Aim of the task:
Give the records below again, word for word. No pictures belong in the copy.

Source data:
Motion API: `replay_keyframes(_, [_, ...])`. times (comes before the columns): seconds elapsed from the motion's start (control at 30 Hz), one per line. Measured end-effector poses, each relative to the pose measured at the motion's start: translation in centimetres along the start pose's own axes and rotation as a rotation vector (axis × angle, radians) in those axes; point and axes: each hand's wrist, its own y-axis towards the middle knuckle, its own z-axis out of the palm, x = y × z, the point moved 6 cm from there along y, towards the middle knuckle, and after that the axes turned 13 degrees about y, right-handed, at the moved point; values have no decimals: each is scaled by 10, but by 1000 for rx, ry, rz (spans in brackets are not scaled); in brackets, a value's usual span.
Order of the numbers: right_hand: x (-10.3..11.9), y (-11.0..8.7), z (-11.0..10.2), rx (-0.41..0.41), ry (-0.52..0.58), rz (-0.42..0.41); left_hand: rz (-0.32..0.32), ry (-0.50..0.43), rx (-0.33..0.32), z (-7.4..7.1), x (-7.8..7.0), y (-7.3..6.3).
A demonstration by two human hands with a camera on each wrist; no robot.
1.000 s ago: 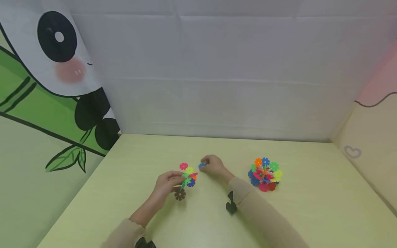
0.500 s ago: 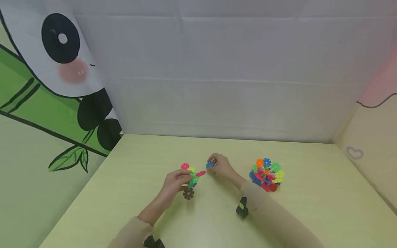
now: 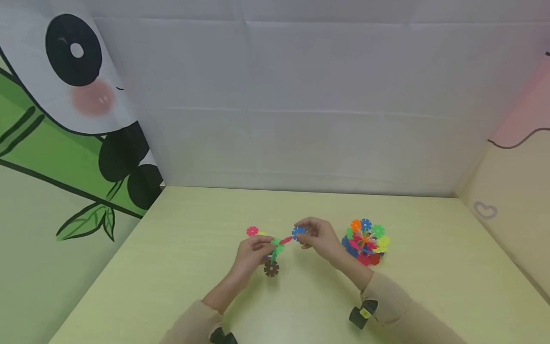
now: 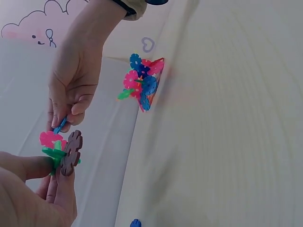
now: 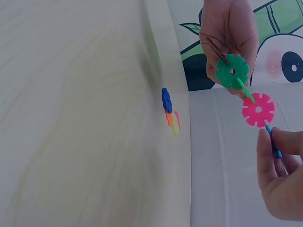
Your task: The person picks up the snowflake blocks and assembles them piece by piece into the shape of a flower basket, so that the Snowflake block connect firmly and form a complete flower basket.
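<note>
My left hand (image 3: pixel 250 255) pinches a small joined piece of notched plastic snowflake discs between thumb and fingers. A green disc (image 5: pixel 232 71), a pink disc (image 5: pixel 258 109) and a brown disc (image 4: pixel 72 152) show in it, the brown one hanging lowest in the head view. Between the right hand's (image 3: pixel 323 240) thumb and fingers is a blue snowflake disc (image 3: pixel 298 233). Its edge meets the rim of the pink disc; whether the slots are engaged I cannot tell. Both hands are raised over the table.
To the right stands a many-coloured cluster of joined snowflake discs (image 3: pixel 366 242). Loose discs lie beyond the left hand, among them a pink one (image 3: pixel 252 231), a dark blue one (image 5: pixel 166 100) and an orange one (image 5: pixel 169 118). A pale upright panel (image 3: pixel 275 143) borders the table's (image 3: pixel 215 205) back.
My left hand has moved right with the joined discs, which have turned so the pink disc points right. The right hand has also shifted right, and its blue disc now meets the pink one.
</note>
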Motion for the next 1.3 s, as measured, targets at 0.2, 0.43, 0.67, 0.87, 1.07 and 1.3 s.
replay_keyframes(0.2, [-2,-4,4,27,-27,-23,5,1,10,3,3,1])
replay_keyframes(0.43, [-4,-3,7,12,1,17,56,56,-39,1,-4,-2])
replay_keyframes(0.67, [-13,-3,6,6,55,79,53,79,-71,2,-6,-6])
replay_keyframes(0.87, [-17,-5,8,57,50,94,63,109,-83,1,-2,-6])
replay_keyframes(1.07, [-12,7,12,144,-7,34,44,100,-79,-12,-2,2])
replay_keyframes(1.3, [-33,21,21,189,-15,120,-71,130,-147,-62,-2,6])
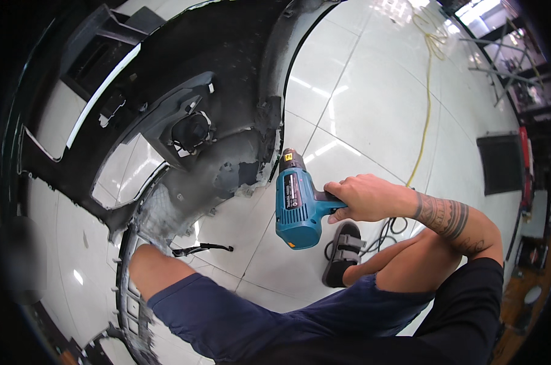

Problem solution:
Motion API: `replay_keyframes(_, [_, ...])`. times (comes before the columns): seconds elapsed from the motion's start (control at 30 Hz), one per line. Measured end-effector poses, each relative to the pose measured at the motion's start: translation in centimetres along the start pose's own axes and rotation as a rotation vector (axis × angle, radians) in those axes; point and axes: each hand's wrist, its own y-axis towards the middle knuckle, its own z-axis out of the palm, x = y × z, the point moved 6 cm from there along y, towards the middle knuckle, and after that the axes turned 13 degrees about y, right-handed, at the moved point; values have no decimals: each is scaled by 10, but by 1000 for rx, ry, rz (spans in brackets are not scaled); in brackets, a value's usual span.
Order of the numbers: right_hand: x (-10.3..11.9), y (-11.0..8.7), z (-11.0..10.2), rx (-0.41..0.41), ry (-0.52..0.58), rz (-0.42..0.41); left_hand: rz (-0.32..0.32), ry (-0.50..0.43), rx (-0.33..0.32), z (-7.4..7.1), x (-7.8..7.0), y (-7.3..6.3).
A demonstration by two human hands with a camera on each wrist; no robot.
1.000 s ago: 
0.500 s ago: 
now: 
now: 
now: 
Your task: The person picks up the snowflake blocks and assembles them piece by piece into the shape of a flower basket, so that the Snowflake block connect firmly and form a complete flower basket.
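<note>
My left hand (image 3: pixel 250 255) pinches a small joined piece of notched plastic snowflake discs between thumb and fingers. A green disc (image 5: pixel 232 71), a pink disc (image 5: pixel 258 109) and a brown disc (image 4: pixel 72 152) show in it, the brown one hanging lowest in the head view. Between the right hand's (image 3: pixel 323 240) thumb and fingers is a blue snowflake disc (image 3: pixel 298 233). Its edge meets the rim of the pink disc; whether the slots are engaged I cannot tell. Both hands are raised over the table.
To the right stands a many-coloured cluster of joined snowflake discs (image 3: pixel 366 242). Loose discs lie beyond the left hand, among them a pink one (image 3: pixel 252 231), a dark blue one (image 5: pixel 166 100) and an orange one (image 5: pixel 169 118). A pale upright panel (image 3: pixel 275 143) borders the table's (image 3: pixel 215 205) back.
My left hand has moved right with the joined discs, which have turned so the pink disc points right. The right hand has also shifted right, and its blue disc now meets the pink one.
</note>
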Motion for the next 1.3 s, as measured, targets at 0.2, 0.43, 0.67, 0.87, 1.07 and 1.3 s.
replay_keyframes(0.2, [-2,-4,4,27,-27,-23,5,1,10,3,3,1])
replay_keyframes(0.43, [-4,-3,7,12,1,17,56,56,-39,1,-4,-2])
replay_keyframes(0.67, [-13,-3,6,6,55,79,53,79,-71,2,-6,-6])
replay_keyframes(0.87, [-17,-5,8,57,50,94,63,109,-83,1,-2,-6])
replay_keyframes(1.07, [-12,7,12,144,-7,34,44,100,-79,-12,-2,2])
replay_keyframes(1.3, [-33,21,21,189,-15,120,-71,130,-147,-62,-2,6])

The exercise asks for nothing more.